1.6. Extension of Restricted Period. The Restricted
Period shall be extended by the length of any period during which Executive is
in breach of the terms of this Section 1.
1.7. Assignment of Developments. All Developments that
are at any time made, conceived or suggested by Executive, whether acting alone
or in conjunction with others, arising out of or as a result of Executive's
employment with the Company shall be the sole and absolute property of the
Company and the Affiliates, free of any reserved or other rights of any kind on
Executive's part. During Executive's employment and, if such Developments were
made, conceived or suggested by Executive during or as a result of Executive's
employment under this Agreement or any prior employment with the Company or the
Affiliates, thereafter, Executive shall promptly make full disclosure of any
such Developments to the Company and, at the Company's cost and expense, do all
acts and things (including, among others, the execution and delivery under oath
of patent and copyright applications and instruments of assignment) deemed by
the Company to be necessary or desirable at any time in order to effect the full
assignment to the Company and the Affiliates of Executive's right and title, if
any, to such Developments. For purposes of this Agreement, the term
"Developments" shall mean all data, discoveries, findings, reports, designs,
inventions, improvements, methods, practices, techniques, developments,
programs, concepts, and ideas, whether or not patentable, relating to the
present or planned activities, or future activities of which Executive is aware,
or the products and services of the Company or any of the Affiliates.
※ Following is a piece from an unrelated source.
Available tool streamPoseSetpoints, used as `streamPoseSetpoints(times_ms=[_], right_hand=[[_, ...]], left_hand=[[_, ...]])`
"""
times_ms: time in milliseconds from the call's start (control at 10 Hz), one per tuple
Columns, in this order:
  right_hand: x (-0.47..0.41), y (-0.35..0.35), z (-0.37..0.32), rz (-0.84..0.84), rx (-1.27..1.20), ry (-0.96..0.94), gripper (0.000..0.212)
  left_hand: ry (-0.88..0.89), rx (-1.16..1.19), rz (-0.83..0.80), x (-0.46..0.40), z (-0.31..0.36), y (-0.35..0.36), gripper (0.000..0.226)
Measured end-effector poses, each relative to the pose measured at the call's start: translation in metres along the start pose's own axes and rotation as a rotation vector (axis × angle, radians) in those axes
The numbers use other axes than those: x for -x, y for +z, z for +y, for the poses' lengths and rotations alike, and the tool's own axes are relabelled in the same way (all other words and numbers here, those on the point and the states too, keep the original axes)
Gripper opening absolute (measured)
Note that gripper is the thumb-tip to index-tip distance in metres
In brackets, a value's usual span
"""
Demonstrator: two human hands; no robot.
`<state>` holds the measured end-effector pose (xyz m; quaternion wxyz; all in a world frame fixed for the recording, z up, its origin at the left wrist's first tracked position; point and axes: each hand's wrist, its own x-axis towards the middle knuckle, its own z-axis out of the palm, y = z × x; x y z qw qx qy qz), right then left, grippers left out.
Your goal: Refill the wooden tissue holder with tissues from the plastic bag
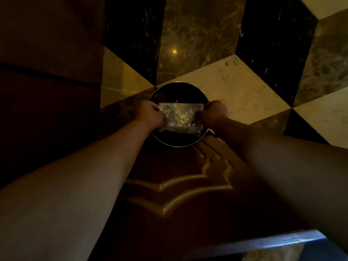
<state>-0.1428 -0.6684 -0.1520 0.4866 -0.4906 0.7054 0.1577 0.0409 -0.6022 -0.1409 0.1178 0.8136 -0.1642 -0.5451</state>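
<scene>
Both arms reach forward and down, and the clear plastic bag (pixel 180 118) is stretched flat between the two hands, directly over the mouth of a round dark bin with a bright metal rim (pixel 197 141). The left hand (pixel 149 113) is closed on the bag's left edge and the right hand (pixel 213 113) is closed on its right edge, fingers pinched together on the film, so the bag hangs taut like a small sheet. Held that way above the bin, it looks as though the wrapper is being opened, or is about to be dropped as waste, with the bin placed beneath the hands to catch whatever falls; which of the two I cannot tell. The bag looks crinkled and glints in the dim light, and whether any tissues remain inside it cannot be made out. Beyond the hands lies a marble floor (pixel 244 87) in cream, black and brown diamonds; nearer the body than the hands is a dark carved wooden panel (pixel 178 194), apparently a cabinet front seen from above. The wooden tissue holder is not visible anywhere, so the refill itself cannot be judged from here.
</scene>
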Motion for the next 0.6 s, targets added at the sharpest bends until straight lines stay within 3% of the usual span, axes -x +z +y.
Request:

1.8 Conflicts of Interest. The Executive, during the
term of this Agreement, is also being employed as a part-time employee of, or
consultant to, Medco. The Executive and the Company endeavor to eliminate
certain conflicts of interest which may arise in the performance of the
Executive's services hereunder. In furtherance of such objective, the Executive
and the Company have established the following:
a) The Executive and Company will work together to avoid any conflicts
relating to his employment with Medco.
b) The Company will not solicit, nor will the Executive provide to the
Company, any information confidential or proprietary to Medco and its
affiliates in the course of the Executive's employment hereunder.
c) The Company will allow the Executive sufficient business time to
satisfy his employment obligations to Medco.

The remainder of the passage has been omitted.